[Entries taken from a collection]
__________________________________________________
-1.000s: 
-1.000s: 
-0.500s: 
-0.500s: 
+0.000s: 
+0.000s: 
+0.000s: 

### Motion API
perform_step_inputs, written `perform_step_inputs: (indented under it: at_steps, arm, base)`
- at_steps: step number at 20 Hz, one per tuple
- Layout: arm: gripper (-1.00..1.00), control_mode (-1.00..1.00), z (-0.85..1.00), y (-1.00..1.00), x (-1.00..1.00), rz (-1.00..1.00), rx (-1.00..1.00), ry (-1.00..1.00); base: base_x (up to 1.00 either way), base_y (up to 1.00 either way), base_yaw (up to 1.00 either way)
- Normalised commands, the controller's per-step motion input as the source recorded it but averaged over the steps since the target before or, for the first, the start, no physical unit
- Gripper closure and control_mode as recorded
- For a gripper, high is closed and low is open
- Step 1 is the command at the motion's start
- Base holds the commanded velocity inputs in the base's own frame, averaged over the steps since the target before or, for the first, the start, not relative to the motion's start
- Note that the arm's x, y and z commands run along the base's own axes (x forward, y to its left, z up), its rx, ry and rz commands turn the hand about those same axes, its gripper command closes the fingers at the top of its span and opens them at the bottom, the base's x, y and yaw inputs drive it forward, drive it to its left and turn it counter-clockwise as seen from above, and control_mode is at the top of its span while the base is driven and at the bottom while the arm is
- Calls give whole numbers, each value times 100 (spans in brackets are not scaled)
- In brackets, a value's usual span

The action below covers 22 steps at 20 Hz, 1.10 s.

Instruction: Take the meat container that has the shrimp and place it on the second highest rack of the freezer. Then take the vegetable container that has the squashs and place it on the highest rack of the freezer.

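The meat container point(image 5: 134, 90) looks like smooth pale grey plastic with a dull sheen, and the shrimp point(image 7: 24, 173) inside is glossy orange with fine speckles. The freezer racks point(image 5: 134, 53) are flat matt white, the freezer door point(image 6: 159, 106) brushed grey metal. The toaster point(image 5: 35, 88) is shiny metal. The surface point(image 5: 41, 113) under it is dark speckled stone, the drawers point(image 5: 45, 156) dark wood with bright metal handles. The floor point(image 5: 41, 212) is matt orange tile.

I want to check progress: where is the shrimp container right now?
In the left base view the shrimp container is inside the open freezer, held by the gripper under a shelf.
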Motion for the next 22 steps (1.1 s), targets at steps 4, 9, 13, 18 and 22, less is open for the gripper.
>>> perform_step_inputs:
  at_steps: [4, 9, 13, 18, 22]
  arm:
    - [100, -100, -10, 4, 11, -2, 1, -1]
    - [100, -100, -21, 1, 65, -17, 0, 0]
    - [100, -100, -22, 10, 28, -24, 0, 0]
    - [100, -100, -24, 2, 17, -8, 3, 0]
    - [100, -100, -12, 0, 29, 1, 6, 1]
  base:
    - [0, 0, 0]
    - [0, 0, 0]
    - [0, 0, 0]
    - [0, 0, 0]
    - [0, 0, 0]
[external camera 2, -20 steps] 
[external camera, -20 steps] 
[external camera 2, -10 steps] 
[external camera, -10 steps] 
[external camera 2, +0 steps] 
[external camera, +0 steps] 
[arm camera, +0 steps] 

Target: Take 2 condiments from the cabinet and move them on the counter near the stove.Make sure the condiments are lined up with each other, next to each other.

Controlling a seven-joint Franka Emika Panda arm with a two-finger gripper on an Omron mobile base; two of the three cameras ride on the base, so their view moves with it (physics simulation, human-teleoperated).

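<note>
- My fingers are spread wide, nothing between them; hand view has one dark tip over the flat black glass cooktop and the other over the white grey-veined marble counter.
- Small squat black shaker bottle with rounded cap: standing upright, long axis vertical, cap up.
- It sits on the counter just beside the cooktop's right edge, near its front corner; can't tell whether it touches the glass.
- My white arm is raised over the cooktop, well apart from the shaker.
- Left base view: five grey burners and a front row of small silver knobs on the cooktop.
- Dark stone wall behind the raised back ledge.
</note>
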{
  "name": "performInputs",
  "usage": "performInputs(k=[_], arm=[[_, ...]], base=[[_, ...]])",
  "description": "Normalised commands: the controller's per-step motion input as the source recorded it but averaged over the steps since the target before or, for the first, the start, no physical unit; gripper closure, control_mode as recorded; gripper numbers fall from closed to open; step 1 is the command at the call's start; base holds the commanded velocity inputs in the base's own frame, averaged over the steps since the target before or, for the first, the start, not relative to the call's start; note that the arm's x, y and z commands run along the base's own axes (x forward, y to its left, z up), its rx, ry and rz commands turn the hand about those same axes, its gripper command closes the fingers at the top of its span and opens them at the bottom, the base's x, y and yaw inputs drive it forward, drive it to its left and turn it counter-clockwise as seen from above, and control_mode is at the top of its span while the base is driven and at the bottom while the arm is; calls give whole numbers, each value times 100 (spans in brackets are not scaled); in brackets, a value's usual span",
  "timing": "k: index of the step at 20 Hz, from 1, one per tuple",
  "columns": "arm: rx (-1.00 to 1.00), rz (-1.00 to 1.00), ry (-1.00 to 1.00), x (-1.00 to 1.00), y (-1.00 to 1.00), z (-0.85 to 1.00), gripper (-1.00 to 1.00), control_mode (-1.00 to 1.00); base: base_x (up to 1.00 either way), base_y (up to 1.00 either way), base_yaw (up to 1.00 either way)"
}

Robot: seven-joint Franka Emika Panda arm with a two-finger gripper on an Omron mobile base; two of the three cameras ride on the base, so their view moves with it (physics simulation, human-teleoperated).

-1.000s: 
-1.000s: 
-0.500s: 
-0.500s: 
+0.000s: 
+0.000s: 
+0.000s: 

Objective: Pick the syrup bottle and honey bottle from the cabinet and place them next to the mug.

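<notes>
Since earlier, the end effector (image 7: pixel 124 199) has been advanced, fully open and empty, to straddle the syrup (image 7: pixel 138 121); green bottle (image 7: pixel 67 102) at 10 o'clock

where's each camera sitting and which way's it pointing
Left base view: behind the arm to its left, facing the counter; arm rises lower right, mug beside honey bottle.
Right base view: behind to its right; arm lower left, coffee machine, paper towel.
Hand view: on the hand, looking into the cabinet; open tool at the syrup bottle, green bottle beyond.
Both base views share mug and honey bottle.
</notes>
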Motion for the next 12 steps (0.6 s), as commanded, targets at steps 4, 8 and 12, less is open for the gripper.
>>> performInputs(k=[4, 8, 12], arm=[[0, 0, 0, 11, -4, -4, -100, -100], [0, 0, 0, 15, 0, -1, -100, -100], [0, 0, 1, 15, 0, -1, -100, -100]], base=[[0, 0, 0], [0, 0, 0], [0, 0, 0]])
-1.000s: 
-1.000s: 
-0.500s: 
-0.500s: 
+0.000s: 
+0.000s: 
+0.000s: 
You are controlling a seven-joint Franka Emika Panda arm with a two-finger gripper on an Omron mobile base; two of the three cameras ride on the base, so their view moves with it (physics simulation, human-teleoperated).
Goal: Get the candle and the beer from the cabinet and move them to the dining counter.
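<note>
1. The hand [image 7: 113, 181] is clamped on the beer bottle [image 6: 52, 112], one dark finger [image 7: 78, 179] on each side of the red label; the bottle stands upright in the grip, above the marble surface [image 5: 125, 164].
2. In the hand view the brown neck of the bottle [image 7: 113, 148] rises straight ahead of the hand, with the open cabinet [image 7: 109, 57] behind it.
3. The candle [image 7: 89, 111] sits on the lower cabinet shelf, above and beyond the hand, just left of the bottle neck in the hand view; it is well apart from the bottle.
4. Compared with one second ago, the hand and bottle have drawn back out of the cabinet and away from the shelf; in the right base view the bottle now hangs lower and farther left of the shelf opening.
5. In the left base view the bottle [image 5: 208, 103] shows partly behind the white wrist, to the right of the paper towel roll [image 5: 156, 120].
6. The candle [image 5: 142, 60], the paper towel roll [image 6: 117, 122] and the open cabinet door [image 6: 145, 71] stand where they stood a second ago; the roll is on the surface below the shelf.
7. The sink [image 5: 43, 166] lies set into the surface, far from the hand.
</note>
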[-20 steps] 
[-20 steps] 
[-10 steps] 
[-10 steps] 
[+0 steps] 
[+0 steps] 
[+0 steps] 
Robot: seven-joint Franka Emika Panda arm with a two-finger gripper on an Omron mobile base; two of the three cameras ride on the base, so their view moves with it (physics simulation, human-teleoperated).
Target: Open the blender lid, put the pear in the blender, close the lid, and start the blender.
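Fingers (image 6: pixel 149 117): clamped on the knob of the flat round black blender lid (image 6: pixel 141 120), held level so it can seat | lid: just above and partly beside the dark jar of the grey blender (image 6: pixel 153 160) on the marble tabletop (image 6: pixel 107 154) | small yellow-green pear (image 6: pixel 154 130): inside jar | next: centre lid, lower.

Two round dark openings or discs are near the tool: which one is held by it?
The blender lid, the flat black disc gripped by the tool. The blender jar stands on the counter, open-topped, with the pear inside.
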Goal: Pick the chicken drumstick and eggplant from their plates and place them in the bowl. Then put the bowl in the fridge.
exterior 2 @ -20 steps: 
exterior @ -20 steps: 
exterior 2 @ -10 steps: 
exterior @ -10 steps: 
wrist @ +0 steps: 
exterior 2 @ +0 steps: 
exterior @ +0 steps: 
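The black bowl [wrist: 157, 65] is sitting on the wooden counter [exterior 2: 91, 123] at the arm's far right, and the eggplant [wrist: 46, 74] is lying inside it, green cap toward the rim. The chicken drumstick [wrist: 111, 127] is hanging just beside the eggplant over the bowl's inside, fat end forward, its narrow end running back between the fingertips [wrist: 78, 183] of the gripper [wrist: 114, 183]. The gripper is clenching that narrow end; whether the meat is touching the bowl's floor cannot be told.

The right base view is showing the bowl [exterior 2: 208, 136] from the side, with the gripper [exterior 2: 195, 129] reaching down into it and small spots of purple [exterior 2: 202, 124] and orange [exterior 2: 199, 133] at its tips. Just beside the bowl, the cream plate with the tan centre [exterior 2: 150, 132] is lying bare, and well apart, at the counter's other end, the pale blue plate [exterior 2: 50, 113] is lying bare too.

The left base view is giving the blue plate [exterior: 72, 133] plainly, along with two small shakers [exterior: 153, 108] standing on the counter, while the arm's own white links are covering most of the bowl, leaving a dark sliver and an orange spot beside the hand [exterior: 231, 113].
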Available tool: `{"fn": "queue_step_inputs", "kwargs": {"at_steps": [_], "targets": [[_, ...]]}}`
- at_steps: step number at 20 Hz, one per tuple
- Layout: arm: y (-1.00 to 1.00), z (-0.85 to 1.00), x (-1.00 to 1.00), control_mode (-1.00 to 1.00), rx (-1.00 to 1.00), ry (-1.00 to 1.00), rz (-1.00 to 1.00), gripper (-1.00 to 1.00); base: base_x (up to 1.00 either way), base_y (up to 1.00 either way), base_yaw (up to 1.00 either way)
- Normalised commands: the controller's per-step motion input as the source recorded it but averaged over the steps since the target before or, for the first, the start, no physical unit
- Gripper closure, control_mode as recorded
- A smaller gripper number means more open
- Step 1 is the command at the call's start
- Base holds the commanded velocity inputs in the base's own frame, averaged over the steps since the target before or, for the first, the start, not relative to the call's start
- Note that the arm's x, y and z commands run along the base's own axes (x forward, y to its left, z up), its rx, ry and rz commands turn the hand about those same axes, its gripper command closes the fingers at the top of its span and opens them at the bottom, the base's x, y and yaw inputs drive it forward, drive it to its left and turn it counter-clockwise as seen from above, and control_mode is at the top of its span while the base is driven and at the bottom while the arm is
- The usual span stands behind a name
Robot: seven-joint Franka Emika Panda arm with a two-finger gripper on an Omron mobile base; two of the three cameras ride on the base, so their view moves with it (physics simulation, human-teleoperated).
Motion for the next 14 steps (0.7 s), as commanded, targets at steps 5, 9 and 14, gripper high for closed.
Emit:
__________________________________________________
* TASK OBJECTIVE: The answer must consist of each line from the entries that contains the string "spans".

* RESPONSE AREA:
- Calls give whole numbers, each value times 100 (spans in brackets are not scaled)
  "description": "Normalised commands: the controller's per-step motion input as the source recorded it but averaged over the steps since the target before or, for the first, the start, no physical unit; gripper closure, control_mode as recorded; gripper numbers fall from closed to open; step 1 is the command at the call's start; base holds the commanded velocity inputs in the base's own frame, averaged over the steps since the target before or, for the first, the start, not relative to the call's start; note that the arm's x, y and z commands run along the base's own axes (x forward, y to its left, z up), its rx, ry and rz commands turn the hand about those same axes, its gripper command closes the fingers at the top of its span and opens them at the bottom, the base's x, y and yaw inputs drive it forward, drive it to its left and turn it counter-clockwise as seen from above, and control_mode is at the top of its span while the base is driven and at the bottom while the arm is; calls give whole numbers, each value times 100 (spans in brackets are not scaled); in brackets, a value's usual span",

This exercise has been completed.